Alan Burnett, the professor of haematology at the University of Cardiff, said the trial, which is backed by the UK’s Medical Research Council, will test whether SEP-701 boosts survival in AML patients when added to standard chemotherapy.
The drug is a tyrosine kinase inhibitor (TKI), which targets a mutant protein associated with cancerous cells. By neutralising the protein, laboratory tests suggest the drug, which is also known as a FLT3 inhibitor, can prohibit the rapid proliferation of cancer cells.
Prof Burnett said: “I’m fairly optimistic about these drugs. There is some preliminary data emerging from the US that suggests adding FLT3 inhibitors to chemotherapy improves outcome.

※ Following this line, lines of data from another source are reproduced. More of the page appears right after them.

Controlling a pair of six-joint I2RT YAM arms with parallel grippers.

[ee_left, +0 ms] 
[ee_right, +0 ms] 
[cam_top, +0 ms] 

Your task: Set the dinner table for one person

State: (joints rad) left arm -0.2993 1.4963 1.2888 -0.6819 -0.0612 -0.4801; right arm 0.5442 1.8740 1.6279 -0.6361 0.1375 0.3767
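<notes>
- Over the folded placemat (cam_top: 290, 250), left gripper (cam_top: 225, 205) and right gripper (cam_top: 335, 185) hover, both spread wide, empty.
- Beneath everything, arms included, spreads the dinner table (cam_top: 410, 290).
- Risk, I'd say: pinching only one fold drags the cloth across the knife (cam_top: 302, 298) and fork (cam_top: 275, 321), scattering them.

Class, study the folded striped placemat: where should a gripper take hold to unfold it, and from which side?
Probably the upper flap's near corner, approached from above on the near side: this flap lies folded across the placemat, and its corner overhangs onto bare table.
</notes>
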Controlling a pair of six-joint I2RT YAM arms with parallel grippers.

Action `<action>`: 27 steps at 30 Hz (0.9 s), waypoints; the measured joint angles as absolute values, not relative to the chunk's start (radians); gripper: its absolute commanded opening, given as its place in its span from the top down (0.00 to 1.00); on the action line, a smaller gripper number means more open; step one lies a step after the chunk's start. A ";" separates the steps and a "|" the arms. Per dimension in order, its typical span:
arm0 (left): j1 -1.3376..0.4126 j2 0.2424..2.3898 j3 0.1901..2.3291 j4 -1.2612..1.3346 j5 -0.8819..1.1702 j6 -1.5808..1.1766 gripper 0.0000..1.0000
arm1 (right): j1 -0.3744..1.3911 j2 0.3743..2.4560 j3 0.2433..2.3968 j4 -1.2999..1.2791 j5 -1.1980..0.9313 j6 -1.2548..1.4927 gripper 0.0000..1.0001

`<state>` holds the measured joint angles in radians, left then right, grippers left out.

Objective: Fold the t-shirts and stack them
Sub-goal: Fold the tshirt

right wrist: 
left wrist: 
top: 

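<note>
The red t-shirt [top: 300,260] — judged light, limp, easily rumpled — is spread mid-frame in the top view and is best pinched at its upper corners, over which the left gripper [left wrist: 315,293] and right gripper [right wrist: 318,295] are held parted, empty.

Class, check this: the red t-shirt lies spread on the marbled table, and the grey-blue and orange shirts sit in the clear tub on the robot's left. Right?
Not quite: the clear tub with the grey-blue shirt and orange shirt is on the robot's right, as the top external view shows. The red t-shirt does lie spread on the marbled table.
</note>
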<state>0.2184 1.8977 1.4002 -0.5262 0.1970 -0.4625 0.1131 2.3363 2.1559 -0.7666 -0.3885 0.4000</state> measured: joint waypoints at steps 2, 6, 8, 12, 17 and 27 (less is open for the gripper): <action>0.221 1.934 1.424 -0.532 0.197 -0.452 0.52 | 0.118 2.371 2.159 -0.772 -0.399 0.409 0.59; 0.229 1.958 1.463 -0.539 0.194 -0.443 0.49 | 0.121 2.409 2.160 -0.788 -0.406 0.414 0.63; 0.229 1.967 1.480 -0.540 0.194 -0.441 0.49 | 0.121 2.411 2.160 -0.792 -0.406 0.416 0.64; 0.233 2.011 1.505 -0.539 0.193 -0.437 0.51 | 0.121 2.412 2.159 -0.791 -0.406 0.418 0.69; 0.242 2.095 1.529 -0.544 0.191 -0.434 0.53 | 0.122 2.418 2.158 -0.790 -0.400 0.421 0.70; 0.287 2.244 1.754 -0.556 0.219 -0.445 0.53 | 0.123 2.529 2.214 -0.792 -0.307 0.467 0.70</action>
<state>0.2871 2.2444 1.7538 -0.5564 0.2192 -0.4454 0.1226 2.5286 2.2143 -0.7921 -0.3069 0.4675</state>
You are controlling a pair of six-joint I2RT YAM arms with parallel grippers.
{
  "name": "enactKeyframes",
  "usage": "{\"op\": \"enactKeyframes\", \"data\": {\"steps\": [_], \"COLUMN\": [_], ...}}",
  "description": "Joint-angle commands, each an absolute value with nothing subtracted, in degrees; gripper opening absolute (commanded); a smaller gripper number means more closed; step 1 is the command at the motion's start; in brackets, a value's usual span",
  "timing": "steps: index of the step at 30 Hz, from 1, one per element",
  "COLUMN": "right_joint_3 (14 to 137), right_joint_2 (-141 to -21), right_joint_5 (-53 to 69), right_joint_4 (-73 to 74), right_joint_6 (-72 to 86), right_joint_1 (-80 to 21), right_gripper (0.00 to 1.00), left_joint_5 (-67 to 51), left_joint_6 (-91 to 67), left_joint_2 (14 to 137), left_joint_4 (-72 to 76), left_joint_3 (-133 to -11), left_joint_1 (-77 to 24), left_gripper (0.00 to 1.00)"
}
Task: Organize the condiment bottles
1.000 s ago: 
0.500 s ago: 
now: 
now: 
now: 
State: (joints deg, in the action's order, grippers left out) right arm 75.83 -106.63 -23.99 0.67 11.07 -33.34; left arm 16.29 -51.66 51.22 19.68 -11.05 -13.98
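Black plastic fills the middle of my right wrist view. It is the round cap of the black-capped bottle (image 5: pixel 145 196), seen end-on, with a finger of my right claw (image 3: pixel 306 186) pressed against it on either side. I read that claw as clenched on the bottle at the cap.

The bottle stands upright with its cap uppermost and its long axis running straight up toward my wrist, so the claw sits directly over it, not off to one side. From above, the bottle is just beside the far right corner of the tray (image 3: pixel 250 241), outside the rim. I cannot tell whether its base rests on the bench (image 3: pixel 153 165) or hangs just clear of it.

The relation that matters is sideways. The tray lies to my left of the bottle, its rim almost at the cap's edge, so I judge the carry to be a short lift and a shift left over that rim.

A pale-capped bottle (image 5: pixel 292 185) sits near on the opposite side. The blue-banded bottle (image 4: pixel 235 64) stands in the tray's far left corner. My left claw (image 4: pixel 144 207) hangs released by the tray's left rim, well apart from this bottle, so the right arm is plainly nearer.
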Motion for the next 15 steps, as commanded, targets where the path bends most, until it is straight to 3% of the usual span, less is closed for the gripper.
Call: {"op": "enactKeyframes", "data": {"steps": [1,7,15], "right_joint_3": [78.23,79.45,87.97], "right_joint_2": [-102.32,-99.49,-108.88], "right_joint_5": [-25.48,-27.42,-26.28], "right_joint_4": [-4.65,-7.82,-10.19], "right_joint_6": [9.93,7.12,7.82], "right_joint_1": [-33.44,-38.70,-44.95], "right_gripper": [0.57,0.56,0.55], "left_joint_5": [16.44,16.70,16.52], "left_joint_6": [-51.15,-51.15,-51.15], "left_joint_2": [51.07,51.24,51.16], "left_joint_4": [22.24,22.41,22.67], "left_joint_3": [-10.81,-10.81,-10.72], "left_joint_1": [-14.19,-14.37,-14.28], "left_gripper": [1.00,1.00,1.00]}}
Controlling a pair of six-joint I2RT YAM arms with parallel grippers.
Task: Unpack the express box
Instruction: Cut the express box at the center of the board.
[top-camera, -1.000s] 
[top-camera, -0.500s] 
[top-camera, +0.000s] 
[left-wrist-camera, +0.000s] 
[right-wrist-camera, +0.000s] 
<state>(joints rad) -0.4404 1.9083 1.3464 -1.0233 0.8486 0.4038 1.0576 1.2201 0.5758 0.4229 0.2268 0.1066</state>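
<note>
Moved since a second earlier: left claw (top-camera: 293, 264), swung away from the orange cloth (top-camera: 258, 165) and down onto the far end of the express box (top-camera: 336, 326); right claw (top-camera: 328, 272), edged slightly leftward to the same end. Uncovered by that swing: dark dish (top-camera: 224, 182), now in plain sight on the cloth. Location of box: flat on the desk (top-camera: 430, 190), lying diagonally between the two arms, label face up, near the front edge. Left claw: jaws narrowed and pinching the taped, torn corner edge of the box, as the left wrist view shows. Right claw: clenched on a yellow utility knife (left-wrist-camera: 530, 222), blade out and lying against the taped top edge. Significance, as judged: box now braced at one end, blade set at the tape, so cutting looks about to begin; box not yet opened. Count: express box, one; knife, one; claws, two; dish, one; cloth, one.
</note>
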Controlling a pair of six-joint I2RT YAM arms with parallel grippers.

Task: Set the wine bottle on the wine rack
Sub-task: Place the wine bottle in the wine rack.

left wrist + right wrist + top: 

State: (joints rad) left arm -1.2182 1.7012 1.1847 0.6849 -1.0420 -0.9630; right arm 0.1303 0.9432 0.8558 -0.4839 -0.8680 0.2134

“But to really know how effective they are we need large randomised trials and that’s what we’re doing in the UK, and it’s one of the things we’re good at.”
The status of this class of drug has recently been boosted by the impressive long-term clinical outcome data for the TKI drug Glivec (imatinib), sold by Novartis, in the treatment of another blood cancer, chronic myeloid leukaemia.
Experts note, however, that using such treatments against acute myeloid leukaemia is likely to prove more complicated.
“Unfortunately, the AML is a fairly heterogeneous disease. This means there are different types of AML each with their own molecular abnormalities that need to be targeted. That means the emergence of a single blockbuster drug to treat all cases is unlikely,” Prof Burnett said.
Nonetheless, he said that a subset of 25% to 30% of AML patients were likely to benefit from the Cephalon drug, which is one of several new TKIs currently under development for the treatment of this leukaemia. He stressed that for maximum benefits they would probable need to be taken with chemotherapy.
Professor Sergio Amadori, the professor of Haematology at La Sapienza University in Rome, agreed that the new treatments were unlikely to be sufficiently active to be given alone. “We therefore need to understand how to combine them most effectively to existing anthracycline and other chemotherapies,” he said.
AML strikes approximately six adults per 100,000 of the population every year. Ten-year survival rates in patients under the age of 60, who are better able to tolerate aggressive chemotherapy, have risen to 50 per cent.
However, Prof Burnett noted that the majority of victims were over 60 – and that half of these older patients died within three months of diagnosis. “That’s why we desperately need better treatments,” he said.
“People often forget this is largely a disease of older age, and with demographic changes that are happening, the problem is going to increase.”
He hoped that one step forward would the testing of FLT3 inhibitors in older patients.
“I think that this will start to happen the next two to three years,” he said.